In the town, the population was spread out, with 23.8% under the age of 18, 13.2% from 18 to 24, 28.8% from 25 to 44, 24.0% from 45 to 64, and 10.3% who were 65 years of age or older. The median age was 36 years. For every 100 females, there were 96.5 males. For every 100 females age 18 and over, there were 95.2 males.

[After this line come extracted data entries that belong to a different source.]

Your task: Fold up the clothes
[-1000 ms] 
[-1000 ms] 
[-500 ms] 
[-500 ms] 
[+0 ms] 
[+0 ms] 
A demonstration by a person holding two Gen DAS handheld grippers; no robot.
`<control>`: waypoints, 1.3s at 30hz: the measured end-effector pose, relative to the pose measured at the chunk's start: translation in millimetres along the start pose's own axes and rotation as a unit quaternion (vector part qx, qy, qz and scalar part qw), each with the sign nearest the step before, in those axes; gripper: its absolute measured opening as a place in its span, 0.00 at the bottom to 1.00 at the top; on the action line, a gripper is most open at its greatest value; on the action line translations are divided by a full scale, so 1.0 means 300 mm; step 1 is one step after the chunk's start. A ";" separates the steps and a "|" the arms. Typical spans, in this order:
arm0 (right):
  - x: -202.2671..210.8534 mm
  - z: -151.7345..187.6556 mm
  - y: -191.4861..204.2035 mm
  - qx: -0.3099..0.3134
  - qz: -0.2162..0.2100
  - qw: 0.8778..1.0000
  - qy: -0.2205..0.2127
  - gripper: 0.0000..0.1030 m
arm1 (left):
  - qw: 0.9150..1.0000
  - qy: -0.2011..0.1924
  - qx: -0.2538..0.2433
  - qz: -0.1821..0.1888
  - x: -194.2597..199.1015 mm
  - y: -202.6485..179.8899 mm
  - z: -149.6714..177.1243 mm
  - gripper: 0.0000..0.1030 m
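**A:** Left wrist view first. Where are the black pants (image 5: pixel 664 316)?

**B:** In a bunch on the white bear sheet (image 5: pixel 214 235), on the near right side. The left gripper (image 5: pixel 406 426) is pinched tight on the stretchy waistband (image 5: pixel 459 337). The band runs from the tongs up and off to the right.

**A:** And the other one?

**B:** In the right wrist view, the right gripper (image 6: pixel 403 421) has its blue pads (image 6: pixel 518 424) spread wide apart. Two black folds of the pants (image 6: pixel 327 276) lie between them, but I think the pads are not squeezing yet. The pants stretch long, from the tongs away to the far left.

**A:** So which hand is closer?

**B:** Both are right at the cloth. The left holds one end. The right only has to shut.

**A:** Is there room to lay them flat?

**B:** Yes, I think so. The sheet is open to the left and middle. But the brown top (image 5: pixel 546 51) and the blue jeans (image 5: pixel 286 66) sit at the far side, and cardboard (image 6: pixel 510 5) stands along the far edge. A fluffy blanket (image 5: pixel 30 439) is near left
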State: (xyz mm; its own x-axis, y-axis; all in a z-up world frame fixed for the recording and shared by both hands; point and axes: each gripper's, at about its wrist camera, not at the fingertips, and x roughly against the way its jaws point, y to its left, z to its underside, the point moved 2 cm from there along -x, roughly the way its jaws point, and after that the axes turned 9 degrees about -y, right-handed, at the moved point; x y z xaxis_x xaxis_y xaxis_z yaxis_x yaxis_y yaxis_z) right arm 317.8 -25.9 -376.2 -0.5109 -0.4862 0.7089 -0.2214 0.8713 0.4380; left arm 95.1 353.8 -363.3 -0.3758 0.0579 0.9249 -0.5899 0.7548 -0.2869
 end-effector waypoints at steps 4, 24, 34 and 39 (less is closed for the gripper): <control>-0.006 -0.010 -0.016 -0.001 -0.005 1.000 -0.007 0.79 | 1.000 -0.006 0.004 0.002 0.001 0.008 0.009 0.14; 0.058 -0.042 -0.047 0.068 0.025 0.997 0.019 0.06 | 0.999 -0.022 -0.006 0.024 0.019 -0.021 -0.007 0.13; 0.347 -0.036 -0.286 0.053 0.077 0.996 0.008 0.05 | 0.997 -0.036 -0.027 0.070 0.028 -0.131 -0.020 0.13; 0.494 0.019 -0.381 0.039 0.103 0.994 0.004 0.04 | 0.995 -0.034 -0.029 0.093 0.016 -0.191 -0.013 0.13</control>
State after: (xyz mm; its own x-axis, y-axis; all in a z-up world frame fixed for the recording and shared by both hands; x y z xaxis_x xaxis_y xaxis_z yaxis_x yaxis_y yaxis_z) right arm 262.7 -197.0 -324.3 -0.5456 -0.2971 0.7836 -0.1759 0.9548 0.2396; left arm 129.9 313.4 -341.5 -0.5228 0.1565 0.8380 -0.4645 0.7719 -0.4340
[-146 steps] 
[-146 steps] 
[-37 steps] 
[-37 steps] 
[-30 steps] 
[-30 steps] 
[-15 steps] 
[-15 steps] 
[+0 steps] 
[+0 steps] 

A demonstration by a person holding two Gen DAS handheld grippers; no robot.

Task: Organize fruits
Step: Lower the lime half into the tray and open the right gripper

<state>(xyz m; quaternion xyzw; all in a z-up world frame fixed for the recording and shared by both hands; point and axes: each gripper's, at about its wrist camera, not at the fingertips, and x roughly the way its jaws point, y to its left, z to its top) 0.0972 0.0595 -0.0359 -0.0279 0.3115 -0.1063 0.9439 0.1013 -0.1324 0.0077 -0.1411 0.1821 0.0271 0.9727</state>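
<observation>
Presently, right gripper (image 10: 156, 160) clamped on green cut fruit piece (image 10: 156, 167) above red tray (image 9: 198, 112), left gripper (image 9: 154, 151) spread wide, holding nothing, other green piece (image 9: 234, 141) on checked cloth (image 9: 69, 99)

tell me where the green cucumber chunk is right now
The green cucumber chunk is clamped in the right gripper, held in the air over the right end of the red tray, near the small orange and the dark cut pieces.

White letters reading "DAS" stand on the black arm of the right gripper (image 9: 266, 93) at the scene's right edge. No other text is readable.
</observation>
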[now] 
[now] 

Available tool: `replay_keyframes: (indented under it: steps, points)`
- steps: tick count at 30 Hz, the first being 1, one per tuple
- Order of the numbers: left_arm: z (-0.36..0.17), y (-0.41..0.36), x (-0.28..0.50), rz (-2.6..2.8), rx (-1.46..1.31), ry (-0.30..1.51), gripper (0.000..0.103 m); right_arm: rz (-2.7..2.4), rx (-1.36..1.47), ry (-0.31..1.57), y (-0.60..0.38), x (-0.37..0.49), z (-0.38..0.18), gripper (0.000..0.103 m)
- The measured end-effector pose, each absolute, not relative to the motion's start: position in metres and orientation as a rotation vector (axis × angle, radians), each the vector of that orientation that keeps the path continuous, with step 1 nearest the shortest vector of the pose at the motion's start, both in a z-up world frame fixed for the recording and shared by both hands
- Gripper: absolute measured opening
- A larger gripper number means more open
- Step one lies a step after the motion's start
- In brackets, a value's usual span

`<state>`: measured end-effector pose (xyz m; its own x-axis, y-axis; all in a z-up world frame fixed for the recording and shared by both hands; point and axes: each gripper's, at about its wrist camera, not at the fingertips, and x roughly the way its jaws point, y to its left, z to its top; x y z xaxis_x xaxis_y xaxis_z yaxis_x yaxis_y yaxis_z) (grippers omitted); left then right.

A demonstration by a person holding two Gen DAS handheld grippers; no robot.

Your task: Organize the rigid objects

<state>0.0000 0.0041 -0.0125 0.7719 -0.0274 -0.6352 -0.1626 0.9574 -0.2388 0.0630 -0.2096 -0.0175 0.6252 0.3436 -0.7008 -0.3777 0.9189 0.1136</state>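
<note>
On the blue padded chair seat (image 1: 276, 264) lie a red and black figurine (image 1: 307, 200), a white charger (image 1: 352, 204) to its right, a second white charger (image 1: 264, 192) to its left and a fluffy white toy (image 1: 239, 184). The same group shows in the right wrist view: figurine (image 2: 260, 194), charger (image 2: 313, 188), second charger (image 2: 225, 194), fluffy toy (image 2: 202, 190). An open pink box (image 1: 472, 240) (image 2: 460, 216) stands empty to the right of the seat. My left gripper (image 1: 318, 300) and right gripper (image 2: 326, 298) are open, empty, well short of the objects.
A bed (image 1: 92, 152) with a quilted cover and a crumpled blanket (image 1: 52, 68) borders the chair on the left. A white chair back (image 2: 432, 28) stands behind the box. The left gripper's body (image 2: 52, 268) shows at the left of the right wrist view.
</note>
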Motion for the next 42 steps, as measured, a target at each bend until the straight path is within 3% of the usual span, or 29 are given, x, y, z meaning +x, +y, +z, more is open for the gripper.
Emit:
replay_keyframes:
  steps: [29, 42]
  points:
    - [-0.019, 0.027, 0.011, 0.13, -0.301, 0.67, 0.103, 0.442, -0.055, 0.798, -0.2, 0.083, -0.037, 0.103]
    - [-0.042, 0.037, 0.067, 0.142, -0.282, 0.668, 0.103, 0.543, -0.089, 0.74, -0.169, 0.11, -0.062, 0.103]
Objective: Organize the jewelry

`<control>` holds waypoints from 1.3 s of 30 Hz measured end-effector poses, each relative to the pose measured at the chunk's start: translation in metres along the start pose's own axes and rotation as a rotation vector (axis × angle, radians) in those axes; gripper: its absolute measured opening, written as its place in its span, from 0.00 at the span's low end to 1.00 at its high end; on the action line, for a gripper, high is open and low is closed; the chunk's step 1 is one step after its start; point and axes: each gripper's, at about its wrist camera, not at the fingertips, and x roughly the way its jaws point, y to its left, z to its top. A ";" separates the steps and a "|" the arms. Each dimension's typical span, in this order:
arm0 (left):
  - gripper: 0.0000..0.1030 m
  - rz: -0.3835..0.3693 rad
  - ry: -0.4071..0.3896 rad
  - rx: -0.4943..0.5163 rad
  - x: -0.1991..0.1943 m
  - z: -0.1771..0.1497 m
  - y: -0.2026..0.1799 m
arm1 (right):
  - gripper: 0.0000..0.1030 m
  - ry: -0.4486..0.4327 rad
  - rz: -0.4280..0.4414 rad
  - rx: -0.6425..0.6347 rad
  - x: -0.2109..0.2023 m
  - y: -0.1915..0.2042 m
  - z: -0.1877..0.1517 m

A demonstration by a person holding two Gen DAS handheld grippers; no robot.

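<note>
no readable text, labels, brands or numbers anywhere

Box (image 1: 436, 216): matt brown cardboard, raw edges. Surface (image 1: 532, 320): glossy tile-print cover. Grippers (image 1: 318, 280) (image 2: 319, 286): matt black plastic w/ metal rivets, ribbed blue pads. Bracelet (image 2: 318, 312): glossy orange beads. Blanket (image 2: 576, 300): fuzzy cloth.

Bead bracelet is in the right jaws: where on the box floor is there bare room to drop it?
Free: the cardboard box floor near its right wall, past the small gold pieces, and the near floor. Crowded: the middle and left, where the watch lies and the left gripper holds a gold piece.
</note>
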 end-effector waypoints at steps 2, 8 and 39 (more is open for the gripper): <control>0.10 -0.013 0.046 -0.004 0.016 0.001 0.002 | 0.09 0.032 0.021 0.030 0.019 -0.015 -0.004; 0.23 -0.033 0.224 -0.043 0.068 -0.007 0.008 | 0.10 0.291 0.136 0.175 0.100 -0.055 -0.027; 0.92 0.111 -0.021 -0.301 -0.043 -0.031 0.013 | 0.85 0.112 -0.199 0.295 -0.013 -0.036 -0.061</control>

The median income for a household in the town was $48,774, and the median income for a family was $57,127. Males had a median income of $40,607 versus $26,316 for females. The per capita income for the town was $18,972. About 2.7% of families and 4.5% of the population were below the poverty line, including 4.0% of those under age 18 and 6.0% of those age 65 or over.

Historical population
| Census | Pop. | Note | %± |
| 1820 | 1,963 |  | — |
| 1830 | 1,764 |  | −10.1% |
| 1840 | 2,176 |  | 23.4% |
| 1850 | 2,433 |  | 11.8% |
| 1860 | 2,782 |  | 14.3% |
| 1870 | 2,912 |  | 4.7% |
| 1880 | 2,782 |  | −4.5% |
| 1890 | 2,438 |  | −12.4% |
| 1900 | 2,279 |  | −6.5% |
| 1910 | 2,068 |  | −9.3% |
| 1920 | 1,890 |  | −8.6% |
| 1930 | 1,900 |  | 0.5% |
| 1940 | 1,986 |  | 4.5% |
| 1950 | 2,336 |  | 17.6% |
| 1960 | 2,716 |  | 16.3% |
| 1970 | 3,445 |  | 26.8% |
| 1980 | 3,859 |  | 12.0% |
| 1990 | 4,187 |  | 8.5% |
| 2000 | 4,541 |  | 8.5% |
| 2010 | 4,305 |  | −5.2% |
| 2020 | 4,154 |  | −3.5% |
U.S. Decennial Census

==Communities and locations in the Town of Lima==
- Commins Corners – A location in the northeast part of the town.
- Idaho – A location in the southeast corner of the town.
- Lima – A village on NY-5/US-20.
- North Bloomfield – A hamlet at the east town line in the North-Eastern corner of the town. The North Bloomfield School was added to the National Register of Historic Places in 1981.
- South Lima – A hamlet and census-designated place at the southwest corner of the town.

==Notable people==
- Emily M. J. Cooley, religious and temperance leader
- Kenneth Keating, U.S. senator
- Ken O'Dea, Major League Baseball player
- James Edward Quigley, former archbishop of Chicago
- Henry Jarvis Raymond, journalist, politician, and founder of The New York Times.